Inghilterra: ragazzo di dodici anni muore per filmare il suo “Chocking game”

karnel1Una tragica notizia arriva da Birmingham (Inghilterra), un ragazzino di 12 anni muore in casa per filmarsi mentre effettua un Chocking Game: in poche parole si tratta di una stupida moda nata tra i ragazzi americani chiamata anche “The Good Boy Game” (il gioco del bravo ragazzo), dove giovani e giovanissimi si causano uno sballo naturale tramite il soffocamento. Mentre soffocano l’ossigeno non arriva al cervello causando uno stato confusionale simile a quello causato da droghe e alcol.

I video di giovani che cercano lo sballo in questo aberrante modo circolano in rete da più di un anno e Kernel Haughton deve aver pensato fosse un divertente espediente, visto che i video dimostrativi erano accompagnati dalle fragorose risate dei protagonisti, senza rendersi conto del pericolo rappresentato dalla mancanza d’ossigeno. Così, approfittando dell’assenza della madre, Gemma Haughton, uscita a fare la spesa per il pranzo, Kernel ha deciso di ripetere quella bravata ma, al contrario dei ragazzi da lui ammirati, questo gli è stato fatale.

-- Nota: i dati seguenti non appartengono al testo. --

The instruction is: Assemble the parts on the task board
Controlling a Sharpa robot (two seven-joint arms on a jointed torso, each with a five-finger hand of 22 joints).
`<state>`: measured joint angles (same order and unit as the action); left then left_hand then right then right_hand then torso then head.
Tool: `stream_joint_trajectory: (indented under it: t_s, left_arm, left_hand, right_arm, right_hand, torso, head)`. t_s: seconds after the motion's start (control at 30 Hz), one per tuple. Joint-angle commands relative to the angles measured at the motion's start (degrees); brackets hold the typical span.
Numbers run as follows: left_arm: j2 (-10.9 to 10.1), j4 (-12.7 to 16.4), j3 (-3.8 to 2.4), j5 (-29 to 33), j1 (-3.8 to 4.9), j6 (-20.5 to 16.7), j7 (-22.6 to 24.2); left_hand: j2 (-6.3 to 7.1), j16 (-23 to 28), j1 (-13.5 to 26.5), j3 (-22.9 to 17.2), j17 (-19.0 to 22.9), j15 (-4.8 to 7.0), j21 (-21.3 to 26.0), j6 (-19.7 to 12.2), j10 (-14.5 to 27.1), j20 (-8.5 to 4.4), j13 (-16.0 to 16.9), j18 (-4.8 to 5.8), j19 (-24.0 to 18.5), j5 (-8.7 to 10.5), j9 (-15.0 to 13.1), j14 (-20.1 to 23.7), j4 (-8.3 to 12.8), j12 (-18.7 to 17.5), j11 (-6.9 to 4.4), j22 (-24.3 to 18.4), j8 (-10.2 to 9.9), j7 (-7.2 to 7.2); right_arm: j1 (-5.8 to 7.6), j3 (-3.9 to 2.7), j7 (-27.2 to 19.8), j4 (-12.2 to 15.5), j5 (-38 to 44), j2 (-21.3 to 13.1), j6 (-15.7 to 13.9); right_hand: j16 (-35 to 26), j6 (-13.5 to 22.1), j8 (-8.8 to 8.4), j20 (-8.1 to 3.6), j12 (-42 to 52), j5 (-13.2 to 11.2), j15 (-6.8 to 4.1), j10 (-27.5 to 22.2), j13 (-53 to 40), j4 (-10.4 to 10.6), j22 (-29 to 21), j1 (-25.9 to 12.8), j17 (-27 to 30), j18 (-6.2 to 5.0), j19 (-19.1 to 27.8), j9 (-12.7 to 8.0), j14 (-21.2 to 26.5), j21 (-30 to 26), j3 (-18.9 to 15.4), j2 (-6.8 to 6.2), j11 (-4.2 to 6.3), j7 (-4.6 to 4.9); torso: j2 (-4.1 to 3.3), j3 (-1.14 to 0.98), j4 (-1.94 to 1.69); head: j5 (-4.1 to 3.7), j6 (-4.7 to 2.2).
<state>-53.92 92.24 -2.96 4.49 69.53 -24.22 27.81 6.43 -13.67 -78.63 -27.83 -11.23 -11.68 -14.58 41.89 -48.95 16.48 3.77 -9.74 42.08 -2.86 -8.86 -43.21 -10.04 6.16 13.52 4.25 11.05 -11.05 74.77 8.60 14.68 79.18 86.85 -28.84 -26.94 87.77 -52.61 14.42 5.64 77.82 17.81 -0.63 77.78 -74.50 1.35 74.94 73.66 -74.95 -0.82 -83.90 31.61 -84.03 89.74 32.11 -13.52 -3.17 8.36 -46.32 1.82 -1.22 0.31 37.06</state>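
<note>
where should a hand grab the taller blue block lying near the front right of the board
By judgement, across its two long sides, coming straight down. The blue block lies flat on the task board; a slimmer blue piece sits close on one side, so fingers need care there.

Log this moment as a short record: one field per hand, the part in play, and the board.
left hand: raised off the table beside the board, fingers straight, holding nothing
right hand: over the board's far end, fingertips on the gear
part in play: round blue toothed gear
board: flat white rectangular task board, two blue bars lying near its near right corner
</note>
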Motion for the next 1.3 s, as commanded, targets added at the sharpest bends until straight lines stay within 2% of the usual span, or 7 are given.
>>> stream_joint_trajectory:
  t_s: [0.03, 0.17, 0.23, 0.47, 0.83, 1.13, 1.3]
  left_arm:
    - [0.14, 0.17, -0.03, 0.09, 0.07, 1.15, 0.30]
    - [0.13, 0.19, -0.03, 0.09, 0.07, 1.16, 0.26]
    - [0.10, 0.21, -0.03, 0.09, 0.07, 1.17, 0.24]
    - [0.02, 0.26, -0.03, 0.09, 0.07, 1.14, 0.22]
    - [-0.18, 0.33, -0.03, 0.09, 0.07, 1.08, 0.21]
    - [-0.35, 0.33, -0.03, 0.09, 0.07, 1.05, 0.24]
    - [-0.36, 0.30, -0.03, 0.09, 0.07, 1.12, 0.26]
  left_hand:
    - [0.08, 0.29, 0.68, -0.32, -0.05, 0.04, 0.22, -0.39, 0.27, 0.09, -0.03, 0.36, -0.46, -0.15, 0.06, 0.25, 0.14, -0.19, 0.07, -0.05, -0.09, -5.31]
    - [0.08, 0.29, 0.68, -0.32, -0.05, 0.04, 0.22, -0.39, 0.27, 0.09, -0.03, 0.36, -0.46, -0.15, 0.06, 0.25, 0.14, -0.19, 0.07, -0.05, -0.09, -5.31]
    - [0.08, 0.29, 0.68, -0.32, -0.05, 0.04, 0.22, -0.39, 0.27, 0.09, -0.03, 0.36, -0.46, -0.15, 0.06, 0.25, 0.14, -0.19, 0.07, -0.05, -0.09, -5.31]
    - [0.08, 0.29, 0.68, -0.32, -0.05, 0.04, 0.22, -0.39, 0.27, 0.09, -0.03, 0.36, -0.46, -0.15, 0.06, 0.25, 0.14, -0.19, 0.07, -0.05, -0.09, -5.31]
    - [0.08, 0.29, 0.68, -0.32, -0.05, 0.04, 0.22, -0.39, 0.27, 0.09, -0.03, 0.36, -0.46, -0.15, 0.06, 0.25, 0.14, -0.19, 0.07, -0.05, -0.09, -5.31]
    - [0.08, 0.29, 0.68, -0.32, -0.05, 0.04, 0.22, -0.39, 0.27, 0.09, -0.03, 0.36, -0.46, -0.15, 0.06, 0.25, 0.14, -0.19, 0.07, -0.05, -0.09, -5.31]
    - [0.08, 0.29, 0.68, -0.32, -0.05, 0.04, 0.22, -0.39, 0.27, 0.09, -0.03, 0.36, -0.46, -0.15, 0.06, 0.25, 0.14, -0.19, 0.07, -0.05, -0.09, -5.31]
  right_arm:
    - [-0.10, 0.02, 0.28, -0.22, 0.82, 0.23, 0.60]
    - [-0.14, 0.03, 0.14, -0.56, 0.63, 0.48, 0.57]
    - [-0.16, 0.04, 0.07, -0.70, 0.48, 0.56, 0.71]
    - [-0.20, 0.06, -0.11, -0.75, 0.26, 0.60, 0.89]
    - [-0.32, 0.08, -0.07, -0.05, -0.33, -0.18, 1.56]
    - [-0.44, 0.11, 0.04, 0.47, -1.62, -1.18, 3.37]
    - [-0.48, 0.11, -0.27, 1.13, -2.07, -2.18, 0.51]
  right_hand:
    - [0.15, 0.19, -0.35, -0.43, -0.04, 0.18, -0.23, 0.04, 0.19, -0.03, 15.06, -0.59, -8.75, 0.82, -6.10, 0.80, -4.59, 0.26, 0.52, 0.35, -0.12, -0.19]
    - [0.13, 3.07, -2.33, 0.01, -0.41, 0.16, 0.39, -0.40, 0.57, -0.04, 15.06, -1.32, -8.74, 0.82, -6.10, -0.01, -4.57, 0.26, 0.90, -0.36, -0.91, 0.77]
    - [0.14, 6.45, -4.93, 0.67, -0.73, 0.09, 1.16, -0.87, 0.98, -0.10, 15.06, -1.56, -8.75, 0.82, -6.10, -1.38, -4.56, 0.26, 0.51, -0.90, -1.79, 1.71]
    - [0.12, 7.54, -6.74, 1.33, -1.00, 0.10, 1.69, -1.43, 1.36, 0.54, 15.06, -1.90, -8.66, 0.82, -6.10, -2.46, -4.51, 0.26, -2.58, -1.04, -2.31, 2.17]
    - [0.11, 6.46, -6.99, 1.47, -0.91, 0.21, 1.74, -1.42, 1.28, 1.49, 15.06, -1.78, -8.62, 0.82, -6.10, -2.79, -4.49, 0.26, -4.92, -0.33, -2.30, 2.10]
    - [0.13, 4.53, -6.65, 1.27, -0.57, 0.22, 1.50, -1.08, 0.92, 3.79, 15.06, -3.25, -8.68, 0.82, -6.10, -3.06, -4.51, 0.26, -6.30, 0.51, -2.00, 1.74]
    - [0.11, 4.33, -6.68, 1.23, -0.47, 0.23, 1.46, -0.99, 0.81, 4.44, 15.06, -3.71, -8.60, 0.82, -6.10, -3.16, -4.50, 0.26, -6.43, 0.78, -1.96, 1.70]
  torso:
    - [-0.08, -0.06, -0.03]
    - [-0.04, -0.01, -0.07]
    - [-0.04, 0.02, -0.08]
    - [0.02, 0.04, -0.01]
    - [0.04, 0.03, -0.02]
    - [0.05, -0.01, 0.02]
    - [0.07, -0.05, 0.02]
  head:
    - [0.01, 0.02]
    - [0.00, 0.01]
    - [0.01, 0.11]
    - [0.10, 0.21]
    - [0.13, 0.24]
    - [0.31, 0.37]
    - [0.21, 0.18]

La donna, al rientro dal market ha cominciato a chiamare il figlio per farsi aiutare in cucina, ma non sentendo alcuna risposta è salita nella sua stanza e lo ha trovato privo di vita sul pavimento. Sulla morte del dodicenne è partita un inchiesta in cui la madre ha affermato che quando è tornata a casa  e lo ha trovato per terra pensava stesse scherzando e si è accorta solo in un secondo momento della gravità della cosa.

Le indagini, però, partono dai tre mesi precedenti all’incidente quando la maestra di Kernel ha parlato agli studenti della pericolosità del  “Chocking game” in seguito al collasso di uno studente. Inoltre stando alle dichiarazioni della madre, il piccolo Kernel aveva già provato a soffocarsi un paio di mesi prima, ma in quel caso, la donna era arrivata in tempo: “Ci aveva provato qualche tempo fa, i suoi occhi erano iniettati di sangue ed il suo colorito pallido. A quel tempo non sapevo di cosa si trattasse, ma avevo fatto delle ricerche su internet e gli avevo fatto promettere che non ci avrebbe più giocato“.

Il caso di Kernel non è isolato, nella sola scuola in cui andava, la Grenwood Accademy, il 18 maggio ben sette studenti avevano partecipato ad una gara chiamata “Competizione del passare oltre” o qualcosa di simile. Si tratta dunque di una moda diffusa che deve essere fermata tramite una campagna di educazione mirata ed incisiva per evitare che altri bambini muoiano per una stupidaggine simile.